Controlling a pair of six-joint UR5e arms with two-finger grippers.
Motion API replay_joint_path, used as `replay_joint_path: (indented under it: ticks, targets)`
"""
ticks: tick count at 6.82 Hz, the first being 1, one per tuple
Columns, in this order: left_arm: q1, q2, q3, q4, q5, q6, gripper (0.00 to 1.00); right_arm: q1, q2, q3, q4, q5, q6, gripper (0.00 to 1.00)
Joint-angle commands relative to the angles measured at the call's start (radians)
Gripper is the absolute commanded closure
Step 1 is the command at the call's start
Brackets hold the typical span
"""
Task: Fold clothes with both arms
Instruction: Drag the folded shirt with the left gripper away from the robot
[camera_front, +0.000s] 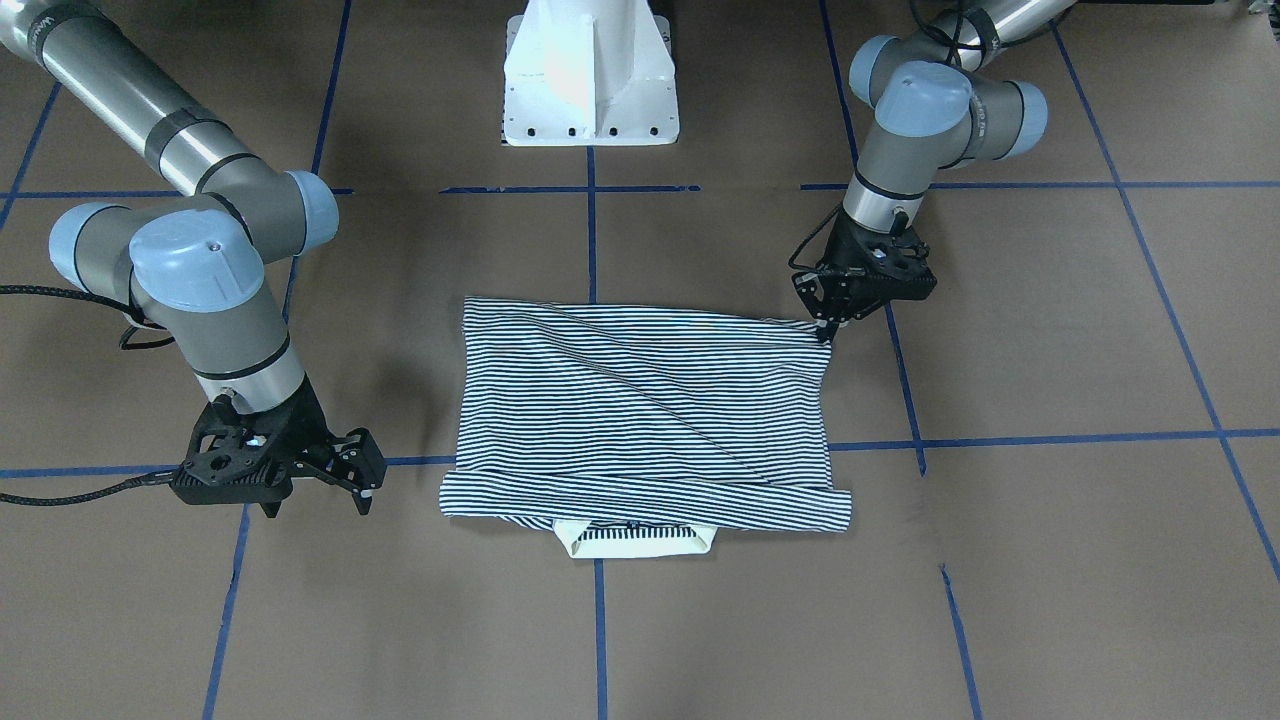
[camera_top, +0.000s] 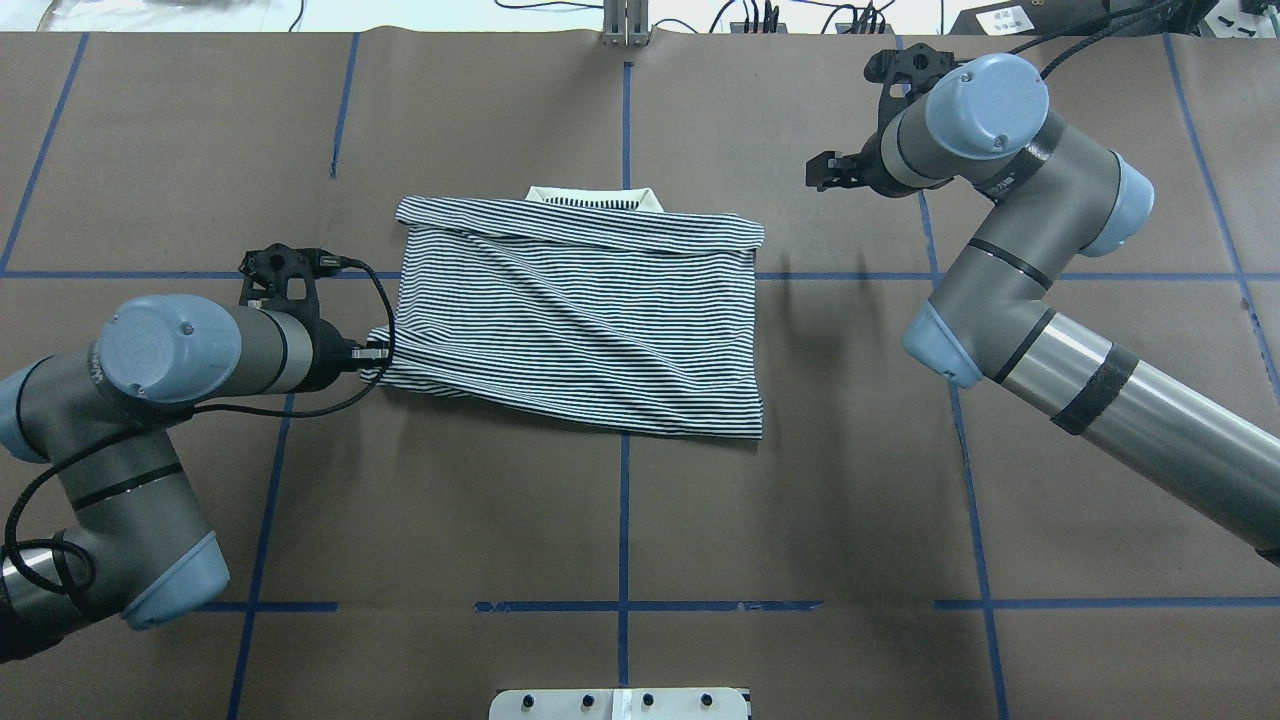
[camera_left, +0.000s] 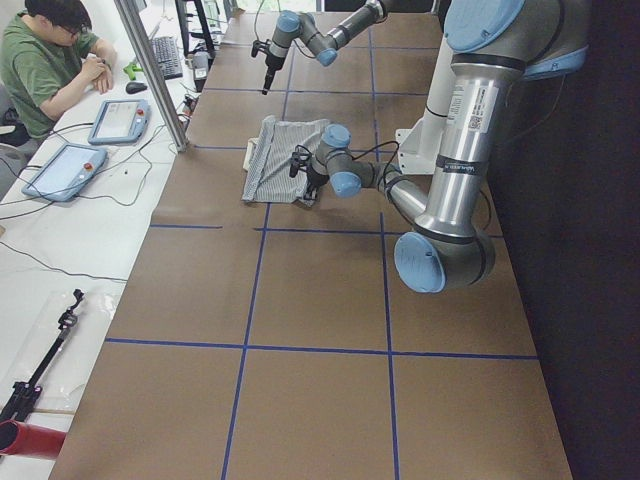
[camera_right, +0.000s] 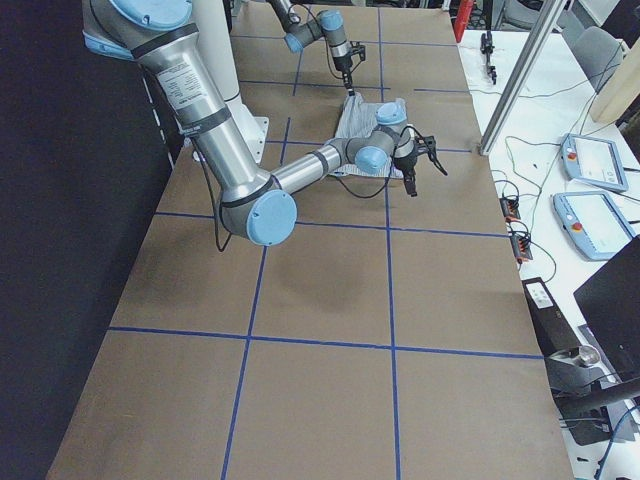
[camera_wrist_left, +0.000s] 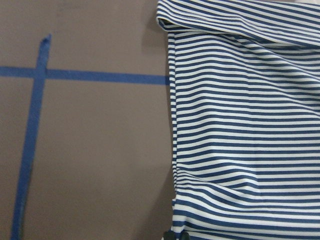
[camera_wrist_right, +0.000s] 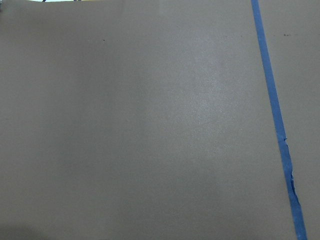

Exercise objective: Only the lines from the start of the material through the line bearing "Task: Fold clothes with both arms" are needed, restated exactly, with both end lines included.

Reply:
Controlling a pair of six-joint UR5e arms with two-finger grippers.
Motion API replay_joint_path, used as `replay_joint_path: (indented under it: ticks, targets)`
"""
ticks: tick count at 6.82 Hz, the first being 1, one per tuple
Columns, in this order: left_arm: q1, q2, q3, q4, q5, q6, gripper (0.00 to 1.00); right_arm: q1, q2, q3, q4, q5, q6, gripper (0.00 to 1.00)
Joint-angle commands relative to the angles measured at the call's start (radians)
Gripper is the absolute commanded closure
Step 1 is the command at the call's start
Brackets hold the typical span
"""
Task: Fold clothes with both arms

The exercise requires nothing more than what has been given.